ABLC : Cette séquence pourrait matérialiser à elle seule ta pratique de cinéaste. Il s'agit d'un champ / contrechamp qui s'ouvre sur une passagère du métro qui tourne son regard vers cette femme qui chante au milieu de la rame. Elle prend le temps de regarder cette autre femme chanter avant de retourner à sa rêverie. De la même manière que tu te rends disponible au moment du tournage pour filmer cette scène, la spectatrice du métro se rend disponible pour regarder cette femme qui chante.
Ian Menoyot : Tout à fait, et c'est d'autant plus amusant car cette « spectatrice » ne regardait pas du tout cette femme au moment du tournage. Cela fait un moment que je n'ai pas réalisé de petites formes comme celle-ci. J'ai le souvenir de m’être un peu fait violence à l'époque pour accoucher de ces objets, dans le sens où j'étais capable de sentir qu'il y avait dans cette matière quelque chose qui m'intéressait mais que la mise en forme m'échappait, ne pouvait pas dépendre de moi. Il s'agit de trouver quelle histoire et quelle forme appelle le plan, au lieu de chercher à le faire rentrer dans un récit ou une forme qui ne lui convient pas.
ABLC : Le fait que tes films soient diffusés sur une plateforme comme Viméo nous amène à la question de la réception des œuvres par le public. Aujourd'hui, le rituel de la projection en salle perçu comme le lieu de découverte idéal des films a conservé son aura importante, malgré l'apparition au fil du temps de nouveaux médias comme la télévision et aujourd'hui internet. Comment appréhendes-tu cette dimension du travail de cinéaste ?

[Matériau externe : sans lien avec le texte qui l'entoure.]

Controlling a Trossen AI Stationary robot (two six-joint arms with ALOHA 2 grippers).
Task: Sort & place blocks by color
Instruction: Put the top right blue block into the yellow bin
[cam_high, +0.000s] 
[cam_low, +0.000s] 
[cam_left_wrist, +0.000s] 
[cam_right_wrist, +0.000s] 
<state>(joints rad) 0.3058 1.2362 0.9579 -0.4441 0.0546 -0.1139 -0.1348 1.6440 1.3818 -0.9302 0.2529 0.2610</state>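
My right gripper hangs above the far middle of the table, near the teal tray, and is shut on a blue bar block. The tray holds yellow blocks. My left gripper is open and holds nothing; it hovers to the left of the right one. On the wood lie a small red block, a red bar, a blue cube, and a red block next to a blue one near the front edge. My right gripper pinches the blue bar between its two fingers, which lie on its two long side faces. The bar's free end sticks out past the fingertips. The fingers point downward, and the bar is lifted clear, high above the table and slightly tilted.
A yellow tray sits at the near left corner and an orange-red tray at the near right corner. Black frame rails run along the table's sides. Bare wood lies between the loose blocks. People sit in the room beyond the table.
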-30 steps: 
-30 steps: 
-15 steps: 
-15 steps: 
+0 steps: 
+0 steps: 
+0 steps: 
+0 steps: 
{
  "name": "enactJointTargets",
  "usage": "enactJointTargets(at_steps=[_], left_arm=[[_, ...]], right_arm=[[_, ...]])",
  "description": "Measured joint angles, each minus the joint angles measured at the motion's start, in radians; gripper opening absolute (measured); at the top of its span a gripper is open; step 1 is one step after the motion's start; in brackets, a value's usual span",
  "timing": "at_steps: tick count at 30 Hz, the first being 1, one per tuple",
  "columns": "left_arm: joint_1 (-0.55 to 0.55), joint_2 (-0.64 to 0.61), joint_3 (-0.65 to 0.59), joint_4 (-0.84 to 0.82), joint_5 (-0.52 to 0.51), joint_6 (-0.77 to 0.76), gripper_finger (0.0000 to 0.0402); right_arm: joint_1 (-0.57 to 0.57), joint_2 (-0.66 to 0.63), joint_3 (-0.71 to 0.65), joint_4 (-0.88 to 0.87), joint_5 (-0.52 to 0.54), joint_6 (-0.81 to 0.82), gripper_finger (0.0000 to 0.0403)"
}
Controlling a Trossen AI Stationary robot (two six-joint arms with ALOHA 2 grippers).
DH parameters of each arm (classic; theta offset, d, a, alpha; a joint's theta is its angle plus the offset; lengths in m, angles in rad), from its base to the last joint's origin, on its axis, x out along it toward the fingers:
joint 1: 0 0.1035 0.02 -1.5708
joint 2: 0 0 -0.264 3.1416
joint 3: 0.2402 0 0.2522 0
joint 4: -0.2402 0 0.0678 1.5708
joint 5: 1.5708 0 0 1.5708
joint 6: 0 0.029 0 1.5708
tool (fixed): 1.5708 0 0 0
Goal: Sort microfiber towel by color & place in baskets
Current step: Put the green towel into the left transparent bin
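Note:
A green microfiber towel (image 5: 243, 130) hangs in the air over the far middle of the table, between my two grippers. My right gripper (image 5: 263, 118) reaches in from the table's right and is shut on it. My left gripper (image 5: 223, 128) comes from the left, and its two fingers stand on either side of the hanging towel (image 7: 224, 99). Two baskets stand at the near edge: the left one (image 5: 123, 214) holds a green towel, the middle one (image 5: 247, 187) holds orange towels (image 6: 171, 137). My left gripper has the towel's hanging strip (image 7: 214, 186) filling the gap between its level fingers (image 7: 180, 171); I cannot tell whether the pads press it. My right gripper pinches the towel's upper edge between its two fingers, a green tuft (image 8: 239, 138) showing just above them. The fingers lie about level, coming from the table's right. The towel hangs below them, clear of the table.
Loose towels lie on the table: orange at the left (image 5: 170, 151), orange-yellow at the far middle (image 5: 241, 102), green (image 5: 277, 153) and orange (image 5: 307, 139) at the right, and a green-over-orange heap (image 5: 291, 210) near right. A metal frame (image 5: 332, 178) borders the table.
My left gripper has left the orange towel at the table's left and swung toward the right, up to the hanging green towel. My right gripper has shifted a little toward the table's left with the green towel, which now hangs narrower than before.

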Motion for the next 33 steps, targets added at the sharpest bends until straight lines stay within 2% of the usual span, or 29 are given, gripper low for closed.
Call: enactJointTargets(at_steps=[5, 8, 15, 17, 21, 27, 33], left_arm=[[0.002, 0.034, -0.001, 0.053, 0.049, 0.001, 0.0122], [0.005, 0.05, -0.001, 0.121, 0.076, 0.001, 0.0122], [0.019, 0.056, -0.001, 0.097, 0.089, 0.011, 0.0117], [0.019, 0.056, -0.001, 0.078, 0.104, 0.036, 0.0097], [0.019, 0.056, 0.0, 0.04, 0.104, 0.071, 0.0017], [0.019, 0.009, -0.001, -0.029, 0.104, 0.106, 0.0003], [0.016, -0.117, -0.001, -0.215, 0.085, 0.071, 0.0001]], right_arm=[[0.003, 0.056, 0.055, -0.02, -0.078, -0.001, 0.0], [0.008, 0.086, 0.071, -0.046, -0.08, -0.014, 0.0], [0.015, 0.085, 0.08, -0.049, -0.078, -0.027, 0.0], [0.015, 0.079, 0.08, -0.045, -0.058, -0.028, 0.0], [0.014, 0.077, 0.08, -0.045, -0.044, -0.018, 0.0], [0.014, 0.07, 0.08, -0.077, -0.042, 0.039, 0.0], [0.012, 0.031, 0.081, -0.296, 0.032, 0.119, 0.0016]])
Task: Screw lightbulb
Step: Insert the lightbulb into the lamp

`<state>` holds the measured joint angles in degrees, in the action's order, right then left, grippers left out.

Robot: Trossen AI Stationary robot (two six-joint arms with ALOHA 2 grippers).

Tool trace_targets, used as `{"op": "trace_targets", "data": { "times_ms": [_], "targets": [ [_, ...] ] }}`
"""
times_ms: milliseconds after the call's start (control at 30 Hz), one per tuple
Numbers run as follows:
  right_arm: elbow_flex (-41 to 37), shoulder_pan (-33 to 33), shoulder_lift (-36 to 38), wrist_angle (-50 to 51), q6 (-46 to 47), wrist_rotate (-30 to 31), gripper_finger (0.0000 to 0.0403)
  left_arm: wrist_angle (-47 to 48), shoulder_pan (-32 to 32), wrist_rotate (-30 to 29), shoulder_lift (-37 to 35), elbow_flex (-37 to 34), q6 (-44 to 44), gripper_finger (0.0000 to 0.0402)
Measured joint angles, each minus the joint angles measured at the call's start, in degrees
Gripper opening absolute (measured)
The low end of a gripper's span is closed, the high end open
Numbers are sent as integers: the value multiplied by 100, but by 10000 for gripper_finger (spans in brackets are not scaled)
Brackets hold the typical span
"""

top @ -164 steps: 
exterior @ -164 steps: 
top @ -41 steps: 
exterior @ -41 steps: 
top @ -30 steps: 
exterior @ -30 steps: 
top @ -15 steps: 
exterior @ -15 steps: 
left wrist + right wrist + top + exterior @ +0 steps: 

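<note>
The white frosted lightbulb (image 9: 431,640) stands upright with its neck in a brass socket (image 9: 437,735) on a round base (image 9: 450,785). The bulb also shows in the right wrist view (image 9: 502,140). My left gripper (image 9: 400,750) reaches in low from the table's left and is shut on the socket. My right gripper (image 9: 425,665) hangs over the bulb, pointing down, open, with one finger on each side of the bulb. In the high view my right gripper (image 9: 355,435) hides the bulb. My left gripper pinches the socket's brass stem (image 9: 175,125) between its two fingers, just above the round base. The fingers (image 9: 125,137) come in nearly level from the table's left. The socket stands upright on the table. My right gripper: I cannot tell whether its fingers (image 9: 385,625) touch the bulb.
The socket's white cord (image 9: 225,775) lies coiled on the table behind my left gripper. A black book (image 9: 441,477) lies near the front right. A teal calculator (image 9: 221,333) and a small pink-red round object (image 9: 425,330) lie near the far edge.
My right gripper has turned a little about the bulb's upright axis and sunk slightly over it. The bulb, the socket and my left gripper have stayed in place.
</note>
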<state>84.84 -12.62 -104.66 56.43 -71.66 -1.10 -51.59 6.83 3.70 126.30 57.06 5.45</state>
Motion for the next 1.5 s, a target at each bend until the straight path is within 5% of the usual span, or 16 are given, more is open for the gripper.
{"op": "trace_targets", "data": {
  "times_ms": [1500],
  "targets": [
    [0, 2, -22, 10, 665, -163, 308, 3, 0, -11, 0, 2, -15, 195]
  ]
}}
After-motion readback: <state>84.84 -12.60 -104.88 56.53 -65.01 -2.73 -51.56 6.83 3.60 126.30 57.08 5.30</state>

Ian Menoyot : Tu parles du « rituel de la salle », qui m'évoque immédiatement le fait que dans certaines religions polythéistes il existait plusieurs petits groupes qui se livraient à de petits rituels en nombre restreint, avant que l'on érige des chapelles et qu'on y organise de grands rituels qui devaient rassembler tout le monde. J'ai l'impression qu'aujourd'hui, le rapport à la salle de cinéma ressemble au rapport à la chapelle dans les religions monothéistes, et qu'elle serait devenue à son tour une chapelle un peu triste réservée pour les sorties du dimanche. Le fait est que, de toute manière, nous n'avons pas accès à cette grande chapelle pour nous livrer à nos petits rituels. Il faudrait prêter allégeance à un dieu, qui peut porter plusieurs noms, comme Thierry Frémeaux. Il ne s'agit même pas d'un refus de notre part, car on sait très bien que nos films n'ont pas leur place dans ce système de diffusion institutionnalisé. Je pense que la diffusion des films sur Viméo représente une forme d'hérésie qui nous condamne à faire nos rituels en dehors des cités et des chapelles. Peut-être faudrait-il qu'une nouvelle génération prenne la décision de couper les ponts avec ces vieilles institutions et leurs pratiques pour inventer de nouveaux lieux et de nouvelles manières de montrer ces œuvres.